Outros textos de Baert

O próprio posicionamento dos intelectuais deve ser objeto de questionamento. A


sociologia do conhecimento tem se dedicado à sociologia dos intelectuais e das ideias, no
sentido de abarcar os condicionantes sociais e as estratégias dos intelectuais na construção
de redes e disseminação de seus pensamentos. Como os intelectuais interagem entre si
para criar e disseminar conhecimento? De que forma condicionantes sociais influenciam
este processo? Qual a relação que esse conhecimento estabelece com o público? Como as
novas dinâmicas de produção e distribuição de conhecimento afetam categorias políticas
estabilizadas e suas fronteiras? (Baert e Rubio, 2012).
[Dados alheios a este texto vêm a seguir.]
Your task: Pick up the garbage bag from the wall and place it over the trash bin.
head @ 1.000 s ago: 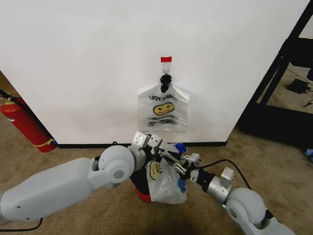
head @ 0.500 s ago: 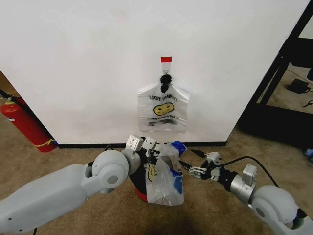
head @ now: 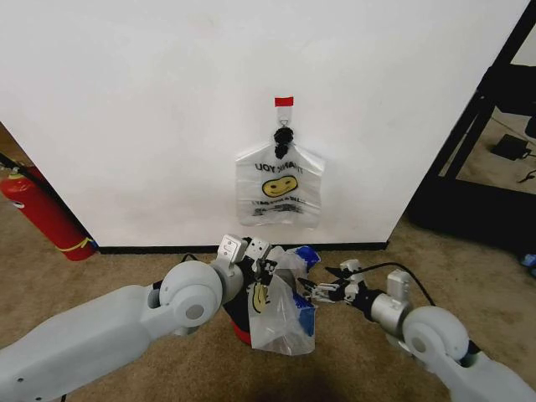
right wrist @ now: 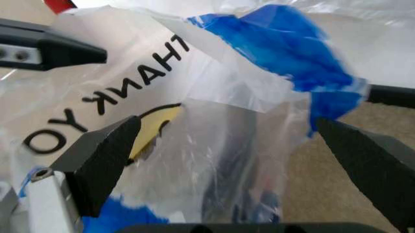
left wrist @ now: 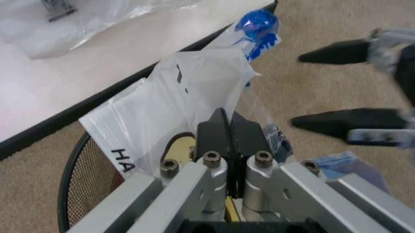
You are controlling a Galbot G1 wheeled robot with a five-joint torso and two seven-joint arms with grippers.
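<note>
- My left fingers point(left wrist: 228, 127) are pinched shut on the garbage bag point(head: 280, 310), gripping a fold of its clear film near the top
- Bag hangs from that pinch, draped down the front of the trash bin point(head: 241, 311), smiley face toward the bin; in the left wrist view the bin's black mesh rim point(left wrist: 83, 179) sits just beside the bag
- My right fingers point(head: 316, 291) are spread wide, tips at the bag's blue-marked edge, gripping nothing
- Bunch of like bags point(head: 279, 186) hangs on the wall above
- Red fire extinguisher point(head: 43, 213) well off to the left
</note>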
Interessa, enfim, sob esta
perspectiva, entender as dinâmicas de produção e disseminação de conhecimento,
agregando os intelectuais, os agentes intermediários e os públicos, de forma a perceber
como estes agentes interagem entre si e se influenciam mutuamente.
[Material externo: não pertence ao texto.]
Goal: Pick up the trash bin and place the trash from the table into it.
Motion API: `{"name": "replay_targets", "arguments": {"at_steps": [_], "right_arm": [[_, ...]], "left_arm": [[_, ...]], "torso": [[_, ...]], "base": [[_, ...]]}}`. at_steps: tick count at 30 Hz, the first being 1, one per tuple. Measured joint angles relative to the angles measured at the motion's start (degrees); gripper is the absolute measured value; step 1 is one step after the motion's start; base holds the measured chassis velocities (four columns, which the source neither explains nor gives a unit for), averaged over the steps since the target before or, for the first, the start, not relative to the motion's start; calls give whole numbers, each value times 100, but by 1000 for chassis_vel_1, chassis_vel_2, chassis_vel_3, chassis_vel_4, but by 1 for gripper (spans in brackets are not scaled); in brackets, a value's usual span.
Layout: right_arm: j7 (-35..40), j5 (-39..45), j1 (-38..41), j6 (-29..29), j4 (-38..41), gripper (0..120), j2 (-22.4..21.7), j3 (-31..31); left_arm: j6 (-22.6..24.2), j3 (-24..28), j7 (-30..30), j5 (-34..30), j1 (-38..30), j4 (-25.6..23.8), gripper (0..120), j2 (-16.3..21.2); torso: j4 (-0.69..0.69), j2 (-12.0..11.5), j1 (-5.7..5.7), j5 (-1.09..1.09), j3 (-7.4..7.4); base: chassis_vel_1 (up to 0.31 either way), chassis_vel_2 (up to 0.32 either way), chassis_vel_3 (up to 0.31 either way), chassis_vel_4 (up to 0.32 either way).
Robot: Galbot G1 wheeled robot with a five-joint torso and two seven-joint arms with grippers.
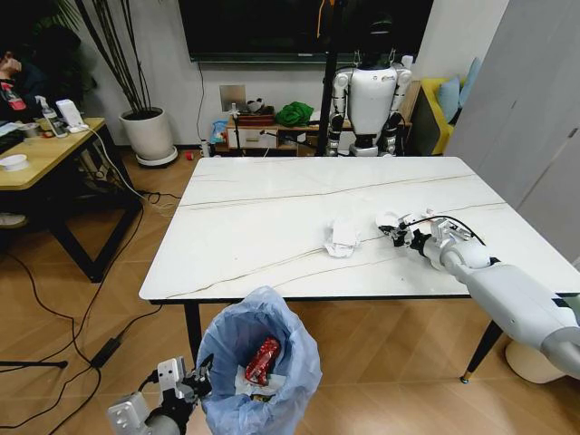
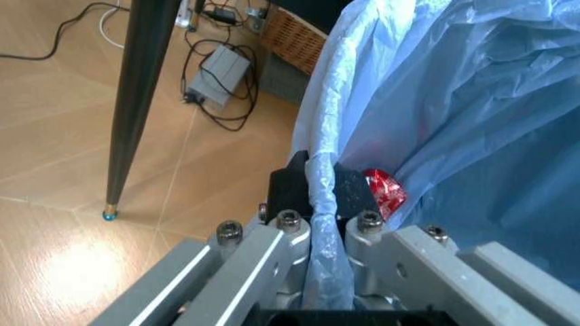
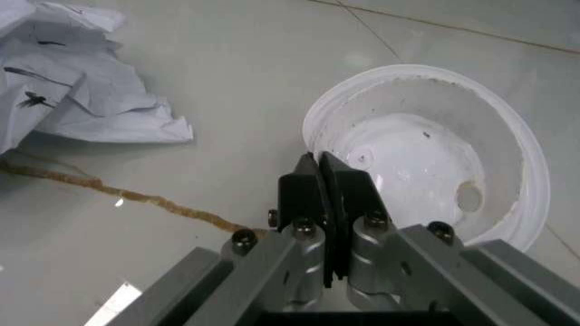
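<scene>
Left gripper (image 2: 324, 187) fingers pinching trash bin (image 1: 258, 362) rim below bench (image 1: 272, 217); right gripper (image 3: 324, 180) fingers pressed together on white disc (image 3: 435, 156) rim, beside crumpled tissue (image 1: 343, 236).

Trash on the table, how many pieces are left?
2: crumpled white paper near the table's middle, and a white round disc pinched at its rim by the right gripper. Smaller bits may be hidden.
</scene>
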Motion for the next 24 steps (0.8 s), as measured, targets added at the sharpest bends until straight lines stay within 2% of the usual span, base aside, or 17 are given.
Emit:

A percepção de que os intelectuais perderam sua capacidade de participar de


forma ativa dos debates públicos é contestada, levando-se em conta novas formas de
construção de conhecimento e produção de diálogos. Se se pode falar em uma relativa
autonomização no campo intelectual europeu a partir do século XVIII (Sapiro, 2012), é
notável o diagnóstico da perda do poder de tais intelectuais na condução de debates
públicos e decisões políticas. A análise de Fritz Ringer (2000), do que chamou do declínio
dos “mandarins alemães”, na passagem do século XIX para o XX, em que os intelectuais
perdem espaço para uma elite industrial emergente, revela uma percepção comum a vários
outros pensadores. Patrick Baert e Alan Shipman, em artigo intitulado Transforming the
Intellectual (2012), rejeitam o argumento de que os intelectuais deixaram de ser
relevantes e de se engajarem publicamente. Para os autores, esses argumentos
“declinistas” distorcem o passado (de forma a idealizar um suposto período áureo) e o
presente (não reconhecendo a importância dos intelectuais públicos). Os intelectuais não
teriam deixado de se engajar publicamente, mas, pelo contrário, estariam ainda mais
envolvidos, sendo que de forma diferente da que se dava nos séculos XIX e XX. Um
intelectual, na conceituação dos autores, é entendido como alguém que cria conhecimento
sobre um aspecto do mundo natural ou social e o relaciona com outros conhecimentos
existentes. Já um intelectual público é aquele que o faz de forma a se envolver com um
público amplo, e não só com seus pares.

O que estaria em declínio é o que chamam de authoritative intellectuals, típico do


século XIX, momento em que a profissionalização da vida intelectual e a diferenciação
entre disciplinas estava ainda em um momento muito inicial, sendo a educação de nível
superior destinado a poucas pessoas, e os profissional intellectuals, mais característicos
da primeira metade do século XX, em que se acompanha um crescimento das instituições
universitárias, cuja legitimação se dá através do reconhecimento dentre seus pares.
Alguns fatores contribuem, entretanto, para o solapamento desta noção de intelectual
profissional. Os autores apontam três principais: a consciência de que as reivindicações
dos intelectuais raramente estão apoiadas em certezas lógicas; enquanto mais educada
institucionalmente é a população, mais difícil é para o intelectual sustentar sua autoridade;
financiamento público das universidades cria uma pressão, direta ou indireta, para que os
conteúdos produzidos sejam publicamente relevantes. Os embedded intelectuals, tipo
atual, embora coexistente com os outros tipos relatados, estão envolvidos com o público,
quer como um meio para conseguir financiamento para suas pesquisas ou legitimidade
para seus discursos (intelectual persuaders) quer como um fim em si mesmo, de forma a
produzir conhecimento em interação com o público (dialogical intellectuals). Esta
contextualização do lugar do intelectual no debate público ajuda a evitar compreensões
distorcidas por uma idealização do passado e ao mesmo tempo chama a atenção para as
formas de envolvimento dos intelectuais em suas diversas atividades.